He played the young Lucky in Dibakar Banerjee’s Oye Lucky, Lucky Oye with spunk but off screen Manjot Singh is just another teenager nervous about his board exams
The story goes that the casting director of Dibakar Banerjee’s Oye Lucky, Lucky Oye, rejected Manjot Singh for the role of the boy who grows up to be master thief Lucky. As we meet the actor in his home in east Delhi’s Hargobind Enclave, we feel a pang of sympathy for the bloke who got it so wrong. For, it has to be said, the 16-year-old in front of us is nothing like the street-smart kid in Banerjee’s film. There’s none of the sass that crackled on screen in his scenes with Paresh Rawal. He’s just another teenager, a little worried about his class X board exams next month. He smiles shyly, darting swift looks at his mother sitting across from him on the sofa as he answers questions, and blushes pink when we ask him if he has a girlfriend.

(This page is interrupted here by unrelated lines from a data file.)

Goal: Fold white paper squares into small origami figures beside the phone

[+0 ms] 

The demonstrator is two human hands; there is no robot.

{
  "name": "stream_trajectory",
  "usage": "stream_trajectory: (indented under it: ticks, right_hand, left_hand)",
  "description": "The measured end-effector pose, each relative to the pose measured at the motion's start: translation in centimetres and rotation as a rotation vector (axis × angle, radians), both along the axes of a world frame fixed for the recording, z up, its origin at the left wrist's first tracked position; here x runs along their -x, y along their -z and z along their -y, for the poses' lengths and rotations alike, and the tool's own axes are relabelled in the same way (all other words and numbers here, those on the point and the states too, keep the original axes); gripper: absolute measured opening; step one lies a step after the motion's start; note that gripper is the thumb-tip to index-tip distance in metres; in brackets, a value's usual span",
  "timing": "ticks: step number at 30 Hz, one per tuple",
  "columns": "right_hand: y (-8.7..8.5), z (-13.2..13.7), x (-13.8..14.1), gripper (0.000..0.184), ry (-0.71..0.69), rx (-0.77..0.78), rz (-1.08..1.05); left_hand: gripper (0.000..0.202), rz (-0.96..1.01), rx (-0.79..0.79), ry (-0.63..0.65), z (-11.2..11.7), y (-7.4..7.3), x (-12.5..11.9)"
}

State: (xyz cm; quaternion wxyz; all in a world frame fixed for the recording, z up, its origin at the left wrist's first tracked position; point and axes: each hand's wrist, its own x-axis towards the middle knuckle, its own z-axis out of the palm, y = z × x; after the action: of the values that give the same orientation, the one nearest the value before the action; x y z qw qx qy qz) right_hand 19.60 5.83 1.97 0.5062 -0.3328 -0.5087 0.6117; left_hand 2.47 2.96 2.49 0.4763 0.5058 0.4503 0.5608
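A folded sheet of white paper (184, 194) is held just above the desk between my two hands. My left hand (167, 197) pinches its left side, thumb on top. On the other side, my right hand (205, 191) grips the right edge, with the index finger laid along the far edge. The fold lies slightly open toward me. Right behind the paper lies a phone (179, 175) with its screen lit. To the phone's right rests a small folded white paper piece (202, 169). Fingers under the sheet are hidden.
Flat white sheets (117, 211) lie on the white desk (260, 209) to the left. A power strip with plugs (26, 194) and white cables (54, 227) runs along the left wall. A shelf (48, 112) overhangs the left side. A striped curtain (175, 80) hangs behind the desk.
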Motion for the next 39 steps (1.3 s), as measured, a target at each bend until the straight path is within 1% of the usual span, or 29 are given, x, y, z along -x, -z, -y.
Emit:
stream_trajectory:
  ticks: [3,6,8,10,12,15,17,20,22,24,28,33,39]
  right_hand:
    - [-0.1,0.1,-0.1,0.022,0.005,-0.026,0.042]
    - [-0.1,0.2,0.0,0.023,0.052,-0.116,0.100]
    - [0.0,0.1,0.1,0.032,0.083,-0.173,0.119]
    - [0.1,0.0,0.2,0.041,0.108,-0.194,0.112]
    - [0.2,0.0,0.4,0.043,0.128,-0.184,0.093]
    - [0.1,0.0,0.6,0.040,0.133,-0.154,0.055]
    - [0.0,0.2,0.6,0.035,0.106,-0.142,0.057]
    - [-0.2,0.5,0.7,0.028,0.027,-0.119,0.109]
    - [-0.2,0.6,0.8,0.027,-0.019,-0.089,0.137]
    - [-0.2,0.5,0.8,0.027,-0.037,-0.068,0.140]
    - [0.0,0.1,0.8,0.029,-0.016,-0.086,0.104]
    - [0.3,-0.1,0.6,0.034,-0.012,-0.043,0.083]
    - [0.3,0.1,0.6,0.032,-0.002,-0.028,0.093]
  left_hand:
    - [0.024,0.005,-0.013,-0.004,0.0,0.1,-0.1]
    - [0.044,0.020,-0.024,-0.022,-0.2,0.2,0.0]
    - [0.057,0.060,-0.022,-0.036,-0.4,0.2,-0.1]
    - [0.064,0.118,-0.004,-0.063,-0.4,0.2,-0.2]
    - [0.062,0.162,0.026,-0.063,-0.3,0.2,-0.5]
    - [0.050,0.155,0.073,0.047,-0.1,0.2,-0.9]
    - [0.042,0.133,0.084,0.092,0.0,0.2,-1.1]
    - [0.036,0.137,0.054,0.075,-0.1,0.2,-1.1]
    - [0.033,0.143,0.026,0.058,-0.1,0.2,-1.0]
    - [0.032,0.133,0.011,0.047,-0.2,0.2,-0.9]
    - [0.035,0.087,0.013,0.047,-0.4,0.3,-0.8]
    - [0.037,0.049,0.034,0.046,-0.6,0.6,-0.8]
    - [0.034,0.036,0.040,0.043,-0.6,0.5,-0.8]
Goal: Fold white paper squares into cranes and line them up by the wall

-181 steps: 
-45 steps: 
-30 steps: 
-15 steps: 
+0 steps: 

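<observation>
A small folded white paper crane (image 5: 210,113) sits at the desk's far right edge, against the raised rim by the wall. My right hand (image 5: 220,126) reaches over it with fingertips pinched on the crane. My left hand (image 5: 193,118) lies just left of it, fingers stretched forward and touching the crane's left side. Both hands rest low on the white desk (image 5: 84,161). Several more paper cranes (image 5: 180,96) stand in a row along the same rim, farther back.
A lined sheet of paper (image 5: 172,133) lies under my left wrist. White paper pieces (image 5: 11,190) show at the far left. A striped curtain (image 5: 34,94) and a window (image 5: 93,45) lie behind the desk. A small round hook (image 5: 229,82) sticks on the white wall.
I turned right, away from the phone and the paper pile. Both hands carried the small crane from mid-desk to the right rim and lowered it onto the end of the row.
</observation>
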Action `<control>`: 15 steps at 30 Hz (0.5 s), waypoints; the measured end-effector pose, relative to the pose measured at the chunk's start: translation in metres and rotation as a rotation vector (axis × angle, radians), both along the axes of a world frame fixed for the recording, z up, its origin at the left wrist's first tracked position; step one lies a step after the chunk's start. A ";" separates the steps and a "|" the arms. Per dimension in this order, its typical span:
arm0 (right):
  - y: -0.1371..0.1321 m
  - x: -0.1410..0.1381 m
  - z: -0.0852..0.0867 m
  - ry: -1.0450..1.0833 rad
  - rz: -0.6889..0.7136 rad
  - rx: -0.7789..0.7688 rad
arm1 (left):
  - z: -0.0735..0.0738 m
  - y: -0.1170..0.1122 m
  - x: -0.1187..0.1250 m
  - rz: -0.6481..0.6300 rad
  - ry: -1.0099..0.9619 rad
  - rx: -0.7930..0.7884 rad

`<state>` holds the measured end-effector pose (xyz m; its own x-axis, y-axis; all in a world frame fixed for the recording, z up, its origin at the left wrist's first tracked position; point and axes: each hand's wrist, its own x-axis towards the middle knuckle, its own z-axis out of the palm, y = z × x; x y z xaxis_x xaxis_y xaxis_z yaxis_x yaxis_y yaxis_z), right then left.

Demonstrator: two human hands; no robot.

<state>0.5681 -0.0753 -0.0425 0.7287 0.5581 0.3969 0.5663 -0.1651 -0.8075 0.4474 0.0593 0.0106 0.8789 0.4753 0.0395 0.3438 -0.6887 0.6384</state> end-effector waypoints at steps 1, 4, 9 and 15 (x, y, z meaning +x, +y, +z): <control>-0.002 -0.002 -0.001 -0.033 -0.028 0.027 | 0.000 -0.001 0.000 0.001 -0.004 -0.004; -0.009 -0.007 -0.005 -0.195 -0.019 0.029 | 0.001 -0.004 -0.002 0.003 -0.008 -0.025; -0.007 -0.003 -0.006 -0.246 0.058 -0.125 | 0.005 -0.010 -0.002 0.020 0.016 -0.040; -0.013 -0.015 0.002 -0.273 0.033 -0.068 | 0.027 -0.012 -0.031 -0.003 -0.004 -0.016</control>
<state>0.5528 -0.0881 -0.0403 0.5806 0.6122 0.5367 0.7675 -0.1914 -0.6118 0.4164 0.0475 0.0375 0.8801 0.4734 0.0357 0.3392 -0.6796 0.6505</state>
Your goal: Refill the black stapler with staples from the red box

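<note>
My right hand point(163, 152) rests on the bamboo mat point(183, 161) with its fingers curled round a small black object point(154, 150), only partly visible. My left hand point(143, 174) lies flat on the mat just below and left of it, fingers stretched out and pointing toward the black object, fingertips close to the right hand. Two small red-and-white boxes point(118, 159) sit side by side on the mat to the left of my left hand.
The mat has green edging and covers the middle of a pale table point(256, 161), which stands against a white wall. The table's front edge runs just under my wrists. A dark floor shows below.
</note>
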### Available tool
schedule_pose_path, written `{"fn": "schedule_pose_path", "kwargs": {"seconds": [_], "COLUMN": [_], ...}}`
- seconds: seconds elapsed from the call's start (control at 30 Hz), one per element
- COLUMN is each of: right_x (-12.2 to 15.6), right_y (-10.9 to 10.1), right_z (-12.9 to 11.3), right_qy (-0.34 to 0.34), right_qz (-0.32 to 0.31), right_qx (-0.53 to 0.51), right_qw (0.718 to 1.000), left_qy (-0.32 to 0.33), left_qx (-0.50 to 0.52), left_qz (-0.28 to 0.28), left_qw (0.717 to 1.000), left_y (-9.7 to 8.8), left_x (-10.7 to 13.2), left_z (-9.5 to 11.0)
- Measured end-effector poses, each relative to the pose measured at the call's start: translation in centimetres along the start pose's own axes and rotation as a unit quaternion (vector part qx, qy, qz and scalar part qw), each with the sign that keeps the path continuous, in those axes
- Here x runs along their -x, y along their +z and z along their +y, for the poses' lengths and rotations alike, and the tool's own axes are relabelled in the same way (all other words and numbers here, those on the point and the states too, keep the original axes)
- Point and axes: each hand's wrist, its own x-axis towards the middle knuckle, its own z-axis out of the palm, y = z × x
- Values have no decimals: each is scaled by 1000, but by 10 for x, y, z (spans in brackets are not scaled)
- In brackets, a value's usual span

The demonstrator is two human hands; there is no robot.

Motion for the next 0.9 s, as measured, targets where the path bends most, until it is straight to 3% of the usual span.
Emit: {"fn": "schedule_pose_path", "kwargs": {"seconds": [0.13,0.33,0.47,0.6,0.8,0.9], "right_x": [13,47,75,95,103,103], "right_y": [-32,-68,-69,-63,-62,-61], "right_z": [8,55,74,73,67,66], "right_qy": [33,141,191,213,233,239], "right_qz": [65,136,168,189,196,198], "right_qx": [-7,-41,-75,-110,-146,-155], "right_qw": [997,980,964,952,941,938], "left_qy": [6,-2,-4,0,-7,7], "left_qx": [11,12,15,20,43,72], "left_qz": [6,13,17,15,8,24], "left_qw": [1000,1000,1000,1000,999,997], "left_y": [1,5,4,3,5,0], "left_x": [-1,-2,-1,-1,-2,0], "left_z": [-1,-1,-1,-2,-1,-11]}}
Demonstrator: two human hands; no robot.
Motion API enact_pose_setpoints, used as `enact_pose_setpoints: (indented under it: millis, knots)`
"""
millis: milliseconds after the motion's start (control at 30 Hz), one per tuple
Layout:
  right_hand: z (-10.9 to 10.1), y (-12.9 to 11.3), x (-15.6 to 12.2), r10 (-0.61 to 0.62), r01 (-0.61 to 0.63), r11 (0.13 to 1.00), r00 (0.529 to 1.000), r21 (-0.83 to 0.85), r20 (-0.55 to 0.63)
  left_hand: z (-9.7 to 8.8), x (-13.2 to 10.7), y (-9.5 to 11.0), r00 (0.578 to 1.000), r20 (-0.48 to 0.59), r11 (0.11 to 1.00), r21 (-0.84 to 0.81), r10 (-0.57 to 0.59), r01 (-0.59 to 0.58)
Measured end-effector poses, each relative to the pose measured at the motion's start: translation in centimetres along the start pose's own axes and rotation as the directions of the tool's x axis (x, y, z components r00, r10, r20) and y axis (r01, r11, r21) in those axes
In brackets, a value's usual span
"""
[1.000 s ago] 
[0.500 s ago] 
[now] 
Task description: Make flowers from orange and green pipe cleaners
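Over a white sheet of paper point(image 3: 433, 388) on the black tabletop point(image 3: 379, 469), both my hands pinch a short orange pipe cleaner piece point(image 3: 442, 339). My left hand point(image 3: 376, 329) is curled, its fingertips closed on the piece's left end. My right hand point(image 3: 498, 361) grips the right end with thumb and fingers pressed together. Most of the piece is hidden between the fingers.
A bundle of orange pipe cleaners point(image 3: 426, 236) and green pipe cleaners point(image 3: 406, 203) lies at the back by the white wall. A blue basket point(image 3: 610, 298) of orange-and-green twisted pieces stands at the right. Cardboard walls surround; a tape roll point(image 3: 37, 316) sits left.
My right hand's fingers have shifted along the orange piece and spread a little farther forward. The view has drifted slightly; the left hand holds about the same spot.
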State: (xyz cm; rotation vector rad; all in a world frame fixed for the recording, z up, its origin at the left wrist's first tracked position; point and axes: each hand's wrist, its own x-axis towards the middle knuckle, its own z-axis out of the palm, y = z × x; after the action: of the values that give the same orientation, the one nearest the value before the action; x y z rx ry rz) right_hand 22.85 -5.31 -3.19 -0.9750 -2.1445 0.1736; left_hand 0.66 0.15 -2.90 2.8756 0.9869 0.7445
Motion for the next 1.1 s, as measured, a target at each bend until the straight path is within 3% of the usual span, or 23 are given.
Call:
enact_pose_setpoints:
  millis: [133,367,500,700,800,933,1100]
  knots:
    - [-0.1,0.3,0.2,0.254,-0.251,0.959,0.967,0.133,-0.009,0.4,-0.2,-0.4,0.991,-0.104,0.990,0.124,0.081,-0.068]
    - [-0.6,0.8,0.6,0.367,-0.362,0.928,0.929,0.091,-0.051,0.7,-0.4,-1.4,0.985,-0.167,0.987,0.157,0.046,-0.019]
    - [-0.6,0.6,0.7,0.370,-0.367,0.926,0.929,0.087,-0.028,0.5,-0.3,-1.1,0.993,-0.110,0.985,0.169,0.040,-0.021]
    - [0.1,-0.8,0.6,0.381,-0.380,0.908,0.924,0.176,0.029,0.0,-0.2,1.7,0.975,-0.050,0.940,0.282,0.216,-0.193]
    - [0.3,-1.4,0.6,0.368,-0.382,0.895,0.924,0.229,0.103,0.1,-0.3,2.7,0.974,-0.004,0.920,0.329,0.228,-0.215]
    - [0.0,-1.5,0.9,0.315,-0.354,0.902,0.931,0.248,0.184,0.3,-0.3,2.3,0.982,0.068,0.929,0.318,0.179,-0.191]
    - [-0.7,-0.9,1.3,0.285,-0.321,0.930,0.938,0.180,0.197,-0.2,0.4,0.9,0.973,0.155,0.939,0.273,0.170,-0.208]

So how did he land up on screen? Manjot’s father, a businessman, got to know that Banerjee and his team were in Delhi scouting for actors and asked his son if he wanted to try it out. “So I went to Saket for an audition thought I had never acted before, even in school plays,” Manjot says. When we prod him about what he had to do at the audition, he mumbles, “Bas kuch lines bolni thi.” Mother Darshan Kaur intervenes matter-of-factly. “They asked you to propose someone, didn’t they?” she says, before adding apologetically, “He is very shy.”
... contd.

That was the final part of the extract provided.